Broader bodied, paddletail baits like unrigged Tsunami shad bodies and Z-Man SwimmerZ are typically fool-proof in terms of effectiveness; a slow, steady retrieve (though alternating a jig here and there can often elicit savage strikes) to mimic swimming bunker makes them deadly on stripers.  On the other hand, saltwater jerk baits like the Fin-S, Bass Kandy Delights (BKD), Bass Assassin Zooms, and Berkley PowerBait Saltwater Jerk Shads are often best retrieved with a twitch or two or twenty, as the herky jerky style of those tapered tail baits provides more of a match to darting baits like spearing.

When rigging loose plastics on your favorite jighead, it’s good to have a full complement of shapes and styles to match your varied color options; same rings true with the jigheads themselves.  And above all else, always be on the lookout for new or unfamiliar items on pegboards at your local shop.  Ribbed baits for example have gained quite a few converts in recent years; with peanut bunker being just like candy to stripers and weakfish, seek out some of the next generation paddletail baits like the Keitech Swing Impact, Berkley Powerbait Rib Shads, Storm’s new Searchbaits, Lunker City’s Swimming Ribster and most recently the Kettle Creek Outfitters “Swing Shads” out of New Jersey, which use a dose of infused anise as added fish attractant.

“There’s a great future in plastics,” is what Mr.

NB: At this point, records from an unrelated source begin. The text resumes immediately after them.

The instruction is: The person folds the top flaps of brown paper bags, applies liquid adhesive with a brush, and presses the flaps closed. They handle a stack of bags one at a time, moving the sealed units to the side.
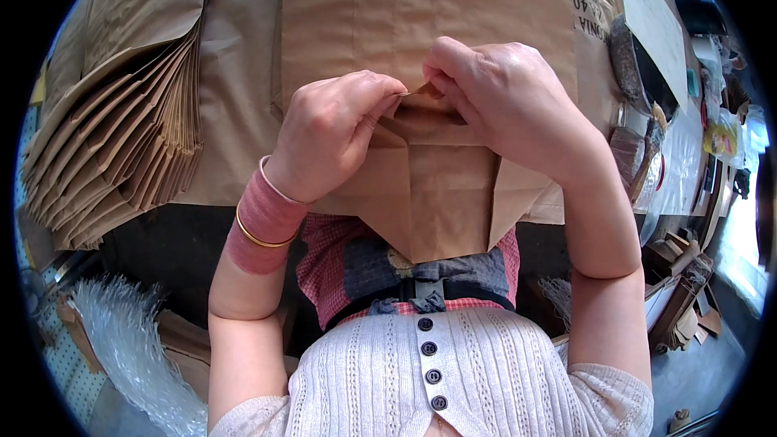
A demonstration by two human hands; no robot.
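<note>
A brown paper bag (449, 186) lies in front of me, its folded end hanging over the table's near edge toward my lap. My left hand (332, 125) pinches the bag's paper edge between thumb and fingers. Close by on the right, my right hand (494, 85) is closed on the same edge, its fingers curled. Between the two hands the paper is lifted and creased, with a small opening below it. Beyond them, a larger flat stretch of brown paper (364, 16) runs to the far side; whether it belongs to the same bag I cannot tell.
At the left, a thick fanned stack of folded brown paper bags (121, 133) overhangs the table edge. A brush (654, 133) and small items lie at the right. Bundled clear plastic strands (133, 348) hang below left. Paper scraps (688, 291) are piled low on the right.
</note>
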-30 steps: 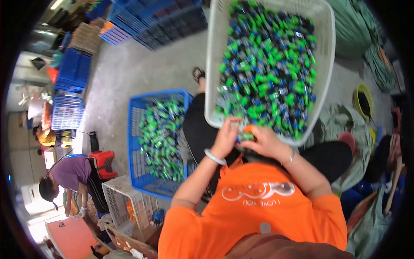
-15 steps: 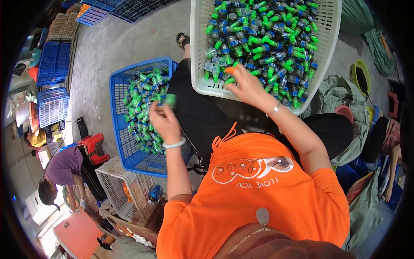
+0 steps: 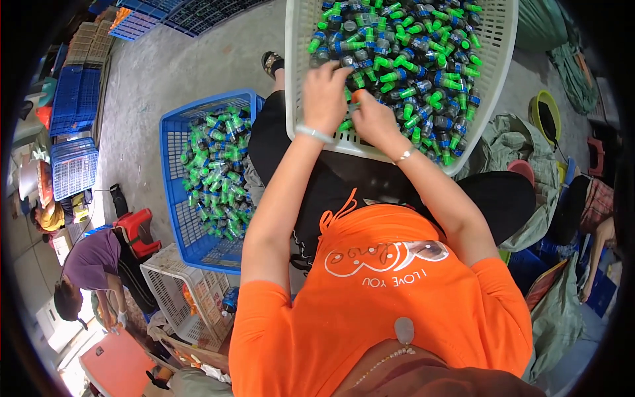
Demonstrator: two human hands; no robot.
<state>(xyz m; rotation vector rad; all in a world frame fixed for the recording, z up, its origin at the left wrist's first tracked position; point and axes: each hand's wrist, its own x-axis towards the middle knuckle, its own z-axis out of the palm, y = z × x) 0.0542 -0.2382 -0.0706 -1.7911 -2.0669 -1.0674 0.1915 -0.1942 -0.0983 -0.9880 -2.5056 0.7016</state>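
Standing close by, presumably for easy two-handed reach, white basket (image 3: 497, 40) holds green-capped bottles (image 3: 430, 83). Left hand (image 3: 324, 99) half-curled, right hand (image 3: 377, 124) bent, both at its near end; cannot tell what either grips.
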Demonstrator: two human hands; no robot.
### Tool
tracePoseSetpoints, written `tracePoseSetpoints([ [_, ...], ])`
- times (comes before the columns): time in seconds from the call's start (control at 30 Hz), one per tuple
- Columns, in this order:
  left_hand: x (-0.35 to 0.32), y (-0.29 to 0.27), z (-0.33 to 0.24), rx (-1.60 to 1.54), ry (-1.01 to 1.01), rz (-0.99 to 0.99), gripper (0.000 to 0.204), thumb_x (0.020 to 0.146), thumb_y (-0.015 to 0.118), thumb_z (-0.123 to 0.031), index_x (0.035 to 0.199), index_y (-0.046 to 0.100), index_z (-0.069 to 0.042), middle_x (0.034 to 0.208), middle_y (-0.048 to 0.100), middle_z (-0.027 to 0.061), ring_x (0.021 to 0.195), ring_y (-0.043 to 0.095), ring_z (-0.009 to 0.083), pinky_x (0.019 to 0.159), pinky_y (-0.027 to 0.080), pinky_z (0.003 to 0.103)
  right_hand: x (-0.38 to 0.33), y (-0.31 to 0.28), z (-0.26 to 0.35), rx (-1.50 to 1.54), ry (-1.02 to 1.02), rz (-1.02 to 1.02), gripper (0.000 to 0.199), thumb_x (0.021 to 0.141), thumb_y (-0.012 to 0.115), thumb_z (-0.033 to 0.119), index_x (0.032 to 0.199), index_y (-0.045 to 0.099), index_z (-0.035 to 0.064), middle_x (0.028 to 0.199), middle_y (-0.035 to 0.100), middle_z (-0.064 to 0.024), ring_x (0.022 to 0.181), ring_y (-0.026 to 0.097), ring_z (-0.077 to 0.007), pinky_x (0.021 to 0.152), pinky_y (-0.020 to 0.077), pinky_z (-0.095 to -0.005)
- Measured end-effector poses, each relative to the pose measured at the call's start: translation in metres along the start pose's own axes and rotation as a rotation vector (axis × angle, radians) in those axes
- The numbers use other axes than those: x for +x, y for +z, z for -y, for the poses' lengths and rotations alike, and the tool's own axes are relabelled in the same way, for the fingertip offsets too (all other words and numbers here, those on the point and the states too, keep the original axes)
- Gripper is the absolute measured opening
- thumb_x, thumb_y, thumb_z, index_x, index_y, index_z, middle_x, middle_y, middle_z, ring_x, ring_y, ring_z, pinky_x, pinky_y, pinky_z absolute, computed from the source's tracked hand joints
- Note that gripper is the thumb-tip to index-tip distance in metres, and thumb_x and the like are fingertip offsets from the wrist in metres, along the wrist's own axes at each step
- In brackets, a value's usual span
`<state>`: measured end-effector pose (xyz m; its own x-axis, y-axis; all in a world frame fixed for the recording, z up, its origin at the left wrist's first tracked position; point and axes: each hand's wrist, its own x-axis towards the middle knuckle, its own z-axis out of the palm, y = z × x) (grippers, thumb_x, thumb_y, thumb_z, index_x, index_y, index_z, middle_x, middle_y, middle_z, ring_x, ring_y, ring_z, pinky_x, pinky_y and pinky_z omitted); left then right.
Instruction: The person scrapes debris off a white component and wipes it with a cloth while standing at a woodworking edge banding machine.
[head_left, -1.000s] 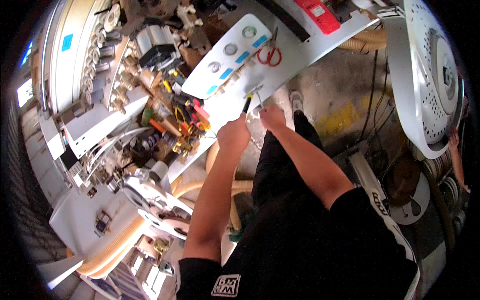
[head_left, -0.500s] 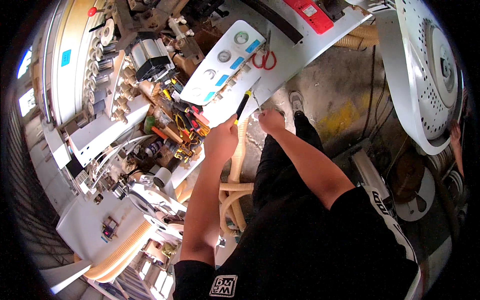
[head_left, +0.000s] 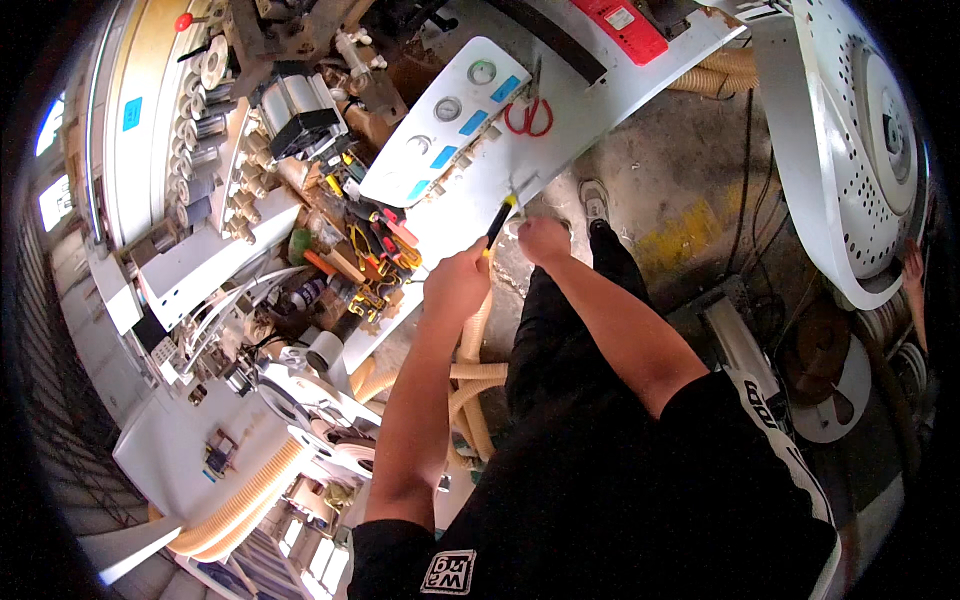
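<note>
My left hand is closed around a hand tool with a black and yellow handle. A thin metal tip extends from it over the white panel's edge; its exact kind does not show. Beside it, to the right, my right hand is a closed fist near the tool's yellow end. What it holds, if anything, is too small to make out. Red-handled scissors lie on the white panel beyond the hands, beside a white gauge plate with round dials and blue labels.
Pliers and other hand tools lie jumbled left of my hands. A red box rests on the panel's far part. Beige ribbed hoses run below my left forearm. At right stands a white perforated machine cover; another person's hand shows beside it.
My left hand has shifted right and slightly nearer to me, bringing the tool's end closer to my right hand. The right hand has hardly moved.
</note>
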<state>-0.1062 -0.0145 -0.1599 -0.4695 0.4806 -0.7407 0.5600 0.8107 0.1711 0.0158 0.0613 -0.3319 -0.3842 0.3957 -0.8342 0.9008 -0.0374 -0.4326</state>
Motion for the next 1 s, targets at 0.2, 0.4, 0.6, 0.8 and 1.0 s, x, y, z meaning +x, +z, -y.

McGuire advised the Graduate, Ben Braddock, over 50 years ago on the big screen; Atlantic coastal anglers remain ever-hopeful of this continuing evolution in the world of sportfishing.

TACKLE TIP: STORING BAITS

The show season from January through March is especially an enjoyable time for me as I sneak from The Fisherman booth periodically to look for plastics to gather up for the season ahead.  Just before the spring kickoff, I like to gather up loose plastics to combine in a heavy-duty Ziploc bag, which I heavily dose with natural scents, specifically Fin-Essence Shedder Crab oil, a rather sweet and sticky extract of shedder or peeler crab.  If your local shop doesn’t have it, look for it online.  It comes in 3-ounce containers that I squeeze into my bag full of plastics every spring to allow it to permeate with my plastics.

One important reminder – before you go mixing together all of your newly purchased plastics in one giant bag or tackle container, keep in mind that some plastics don’t get along with others.  For example, Z-Man’s proprietary ElaZtech material is super soft and ultra tough; it also contains no PVC, plastisol or phthalates, making the baits effectively non-toxic.  But storing these baits together with their PVC counterparts will lead to a melted glob of goo in relatively short time.

Be careful storing super-soft and ultra-pliable baits with other standard plastics; if they feel significantly different in your fingers, best to keep ‘em separated.